Shaping data with PySpark and SQL

1. Shaping data with PySpark and SQL

Welcome back. In the last lesson, we loaded our transactions dataset into Spark. Now let's shape that data by selecting columns, filtering rows, and querying it with SQL.

2. Shaping your data

We're continuing with our customer transactions data loaded as df. In practice, we rarely need every column or every row. Spark gives us methods like select() to choose columns and filter() to choose rows. Let's see how they work.

3. Selecting columns

Here we call select() and pass the column names we want to keep: ID, Customer ID, Transaction Amount, and Category, chaining with show() to preview the first five rows. Spark returns a new DataFrame with just those columns - the others are dropped.

4. Filtering rows

To filter rows, we first import functions from pyspark.sql and give it the short name F. Then we use F.col() to reference a column by name. This is the standard pattern for building filter conditions. Here we keep only completed transactions and save the result as filtered_df.

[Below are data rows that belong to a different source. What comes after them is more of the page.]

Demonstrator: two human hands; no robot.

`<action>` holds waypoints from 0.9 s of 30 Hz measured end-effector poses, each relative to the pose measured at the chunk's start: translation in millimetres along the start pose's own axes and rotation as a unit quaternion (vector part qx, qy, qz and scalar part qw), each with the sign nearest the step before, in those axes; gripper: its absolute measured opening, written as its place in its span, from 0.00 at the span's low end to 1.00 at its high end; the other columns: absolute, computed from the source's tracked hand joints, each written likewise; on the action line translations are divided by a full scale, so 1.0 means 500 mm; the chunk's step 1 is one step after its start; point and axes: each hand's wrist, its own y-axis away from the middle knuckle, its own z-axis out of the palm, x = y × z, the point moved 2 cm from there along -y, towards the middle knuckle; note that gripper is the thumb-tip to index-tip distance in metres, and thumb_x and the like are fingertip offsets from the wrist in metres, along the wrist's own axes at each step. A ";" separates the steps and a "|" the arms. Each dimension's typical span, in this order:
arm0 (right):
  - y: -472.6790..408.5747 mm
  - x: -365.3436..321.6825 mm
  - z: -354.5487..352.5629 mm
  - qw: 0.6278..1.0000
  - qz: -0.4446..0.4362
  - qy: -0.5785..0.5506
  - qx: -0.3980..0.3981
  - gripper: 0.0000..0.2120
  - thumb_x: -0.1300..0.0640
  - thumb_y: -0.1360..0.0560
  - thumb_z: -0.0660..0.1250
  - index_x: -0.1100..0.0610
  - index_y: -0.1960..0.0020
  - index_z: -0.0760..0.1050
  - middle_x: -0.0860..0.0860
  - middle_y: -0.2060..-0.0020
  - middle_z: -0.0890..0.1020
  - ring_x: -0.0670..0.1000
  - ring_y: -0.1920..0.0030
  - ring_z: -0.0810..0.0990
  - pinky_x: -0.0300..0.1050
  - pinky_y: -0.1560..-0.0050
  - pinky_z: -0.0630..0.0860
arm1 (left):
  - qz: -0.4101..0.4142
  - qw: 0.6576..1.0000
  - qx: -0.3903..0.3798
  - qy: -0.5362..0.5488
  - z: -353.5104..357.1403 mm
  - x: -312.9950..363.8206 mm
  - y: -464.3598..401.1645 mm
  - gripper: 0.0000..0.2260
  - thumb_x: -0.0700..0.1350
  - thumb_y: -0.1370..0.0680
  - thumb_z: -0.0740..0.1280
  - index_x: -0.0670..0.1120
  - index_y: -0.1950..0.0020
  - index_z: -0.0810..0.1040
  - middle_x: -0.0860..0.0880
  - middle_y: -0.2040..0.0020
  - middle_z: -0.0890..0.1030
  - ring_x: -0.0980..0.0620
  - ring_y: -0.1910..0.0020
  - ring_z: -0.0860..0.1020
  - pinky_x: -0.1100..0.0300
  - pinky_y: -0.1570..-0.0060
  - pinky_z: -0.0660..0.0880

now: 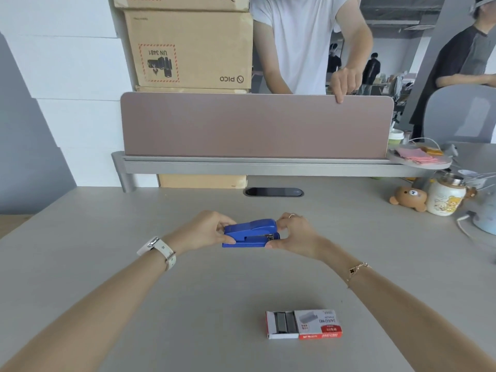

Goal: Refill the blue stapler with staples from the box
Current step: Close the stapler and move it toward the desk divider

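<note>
The blue stapler [251, 233] lies lengthwise across the middle of the grey desk [134, 277], lid down, its metal nose pointing right. My left hand [205, 230] grips its left end between thumb and fingers. My right hand [294, 233] holds the right end near the nose. Closer to me, right of centre, the small red-and-white staple box [319, 324] lies flat with its tray slid out to the left, showing rows of grey staples [285, 322].
A pink divider panel [255, 124] stands along the desk's far edge, with another person's hand on its top. A bear toy [409, 197], a printed jar [445, 196] and cables crowd the far right. Cardboard boxes [188, 49] are stacked behind.
</note>
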 end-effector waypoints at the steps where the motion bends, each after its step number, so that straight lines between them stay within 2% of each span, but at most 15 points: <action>1: -0.009 0.007 -0.003 1.000 0.002 0.001 0.004 0.11 0.50 0.33 0.73 0.52 0.52 0.80 0.55 0.51 0.78 0.53 0.47 0.73 0.45 0.42 0.66 | 0.003 1.000 0.000 -0.003 0.001 -0.003 -0.016 0.14 0.42 0.29 0.73 0.62 0.51 0.81 0.54 0.52 0.86 0.48 0.53 0.82 0.53 0.47 0.78; 3: -0.032 0.024 -0.008 1.000 0.005 0.005 0.011 0.11 0.50 0.32 0.73 0.52 0.51 0.80 0.54 0.52 0.78 0.53 0.47 0.73 0.46 0.42 0.67 | 0.007 1.000 0.001 -0.006 0.001 -0.008 -0.050 0.13 0.42 0.29 0.73 0.59 0.49 0.82 0.53 0.54 0.86 0.47 0.55 0.81 0.55 0.49 0.78; 7: -0.089 0.064 -0.019 1.000 0.013 0.008 0.024 0.11 0.50 0.33 0.73 0.53 0.52 0.81 0.54 0.52 0.78 0.53 0.48 0.74 0.49 0.41 0.69 | 0.018 1.000 0.003 -0.001 -0.003 -0.016 -0.118 0.13 0.40 0.28 0.73 0.52 0.46 0.82 0.52 0.55 0.85 0.55 0.61 0.79 0.69 0.57 0.73; 10: -0.135 0.090 -0.024 0.999 0.021 0.012 0.028 0.13 0.50 0.34 0.74 0.55 0.53 0.80 0.54 0.52 0.78 0.53 0.49 0.75 0.50 0.42 0.71 | 0.018 1.000 0.003 -0.003 -0.010 -0.030 -0.169 0.12 0.40 0.28 0.72 0.51 0.46 0.83 0.49 0.54 0.86 0.54 0.62 0.77 0.63 0.56 0.74; 14: -0.192 0.118 -0.027 0.999 0.013 0.018 0.033 0.11 0.50 0.33 0.73 0.53 0.53 0.80 0.56 0.53 0.78 0.55 0.50 0.75 0.49 0.44 0.71 | 0.016 1.000 0.006 -0.004 -0.016 -0.058 -0.237 0.12 0.41 0.28 0.73 0.51 0.46 0.82 0.51 0.54 0.86 0.51 0.61 0.79 0.60 0.54 0.76; 16: -0.220 0.133 -0.028 0.999 0.014 0.027 0.036 0.11 0.50 0.33 0.73 0.54 0.53 0.80 0.57 0.53 0.78 0.55 0.50 0.74 0.51 0.44 0.71 | 0.019 1.000 0.018 -0.003 -0.016 -0.071 -0.267 0.13 0.41 0.29 0.74 0.50 0.46 0.82 0.50 0.54 0.86 0.53 0.61 0.79 0.62 0.55 0.77; 19: -0.260 0.158 -0.027 0.999 0.022 0.016 0.037 0.11 0.50 0.33 0.73 0.55 0.54 0.80 0.57 0.53 0.78 0.55 0.49 0.74 0.50 0.44 0.71 | 0.011 0.999 0.032 0.015 -0.015 -0.089 -0.307 0.11 0.39 0.29 0.73 0.48 0.48 0.83 0.54 0.61 0.84 0.62 0.67 0.77 0.71 0.63 0.73; 22: -0.296 0.179 -0.017 0.999 0.029 -0.001 0.033 0.11 0.51 0.33 0.73 0.53 0.52 0.81 0.55 0.52 0.78 0.54 0.48 0.74 0.49 0.44 0.71 | 0.001 0.999 0.041 0.023 -0.013 -0.108 -0.344 0.11 0.40 0.28 0.73 0.48 0.47 0.82 0.49 0.58 0.85 0.57 0.64 0.78 0.70 0.60 0.73; 25: -0.333 0.197 -0.005 0.999 0.043 -0.001 0.028 0.14 0.51 0.33 0.74 0.56 0.50 0.80 0.54 0.51 0.78 0.55 0.48 0.75 0.51 0.43 0.72 | -0.001 0.999 0.051 0.016 -0.010 -0.131 -0.376 0.10 0.40 0.27 0.72 0.48 0.46 0.82 0.47 0.55 0.85 0.53 0.61 0.79 0.72 0.62 0.72; 27: -0.354 0.206 0.000 0.999 0.047 -0.006 0.026 0.15 0.51 0.33 0.73 0.53 0.48 0.80 0.54 0.51 0.77 0.55 0.48 0.75 0.51 0.42 0.73 | -0.001 0.998 0.061 0.017 -0.007 -0.146 -0.394 0.09 0.41 0.28 0.71 0.48 0.48 0.82 0.43 0.53 0.84 0.48 0.58 0.80 0.64 0.57 0.75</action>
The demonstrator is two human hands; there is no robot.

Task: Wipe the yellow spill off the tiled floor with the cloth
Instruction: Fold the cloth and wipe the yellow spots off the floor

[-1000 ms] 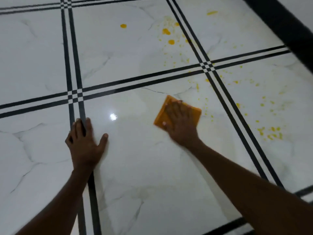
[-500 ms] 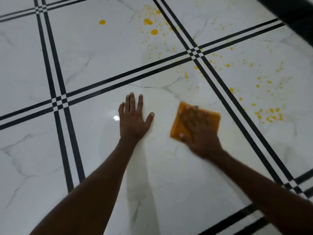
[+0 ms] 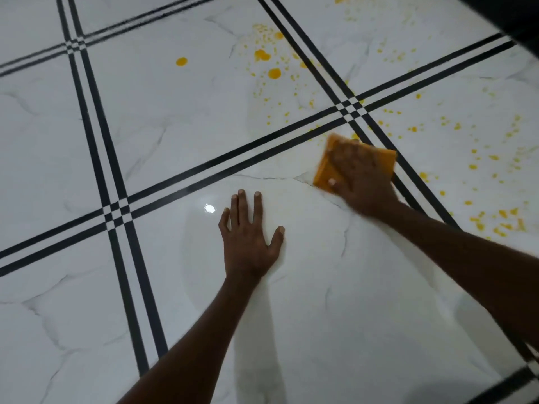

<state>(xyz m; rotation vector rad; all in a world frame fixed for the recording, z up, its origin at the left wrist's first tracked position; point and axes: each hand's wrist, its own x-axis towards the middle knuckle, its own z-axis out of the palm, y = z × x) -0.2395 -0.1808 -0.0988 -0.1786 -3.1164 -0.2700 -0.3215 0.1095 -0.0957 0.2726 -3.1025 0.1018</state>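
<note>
Pushed up and to the right since a moment ago: right hand [image 3: 360, 182] and cloth [image 3: 325, 170], now close to the black lines [image 3: 350, 107] where the tiles meet. Moved too: left hand [image 3: 250, 243], over from the far black line to the middle of the near tile, close to the cloth. Means the near tile looks done and the wipe has reached the edge of the spill [image 3: 495, 217].

Right hand: flat on the cloth, fingers straight and pressing down, a bit blurry. Cloth right under that palm, sticking out past the fingertips and out on the thumb side.

Left hand: flat on the bare floor [image 3: 145, 118], fingers spread wide, holding nothing. Likely just there to lean on.

Yellow drops just past the fingertips of the right hand, a few nearly touching the cloth's far edge. More off to its right, across the black lines. Big blobs [image 3: 274, 72] farther ahead, well apart from the cloth. Lots left to wipe.
</note>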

5. Combining filter conditions

We can combine multiple conditions using the ampersand symbol for AND. Each condition needs to be wrapped in parentheses so Spark evaluates them correctly. Here we filter for transactions over twenty thousand that are also completed. The output shows only high-value completed transactions.

6. Python methods or SQL

So far, we've used Python methods like select() and filter(). But Databricks also lets us query data using SQL. Both approaches work on the same data. Python methods are helpful for building transformations step by step, while SQL is often more readable for aggregations and grouping.

7. Creating a temporary view

To query our data with SQL, we first create a temporary view. A temporary view is simply a name that points to our DataFrame, so SQL knows what table to query. We call createOrReplaceTempView() and pass a name - here, transactions. This view lasts only for the current Spark session.

8. Querying with SQL

To run SQL, we create a new SQL cell in our notebook. This query counts completed transactions by category and orders them from highest to lowest. We reference our view name transactions in the FROM clause. Looking at the results, Clothing leads with about sixty-seven hundred completed transactions. Now let's look at some tools for validating our work.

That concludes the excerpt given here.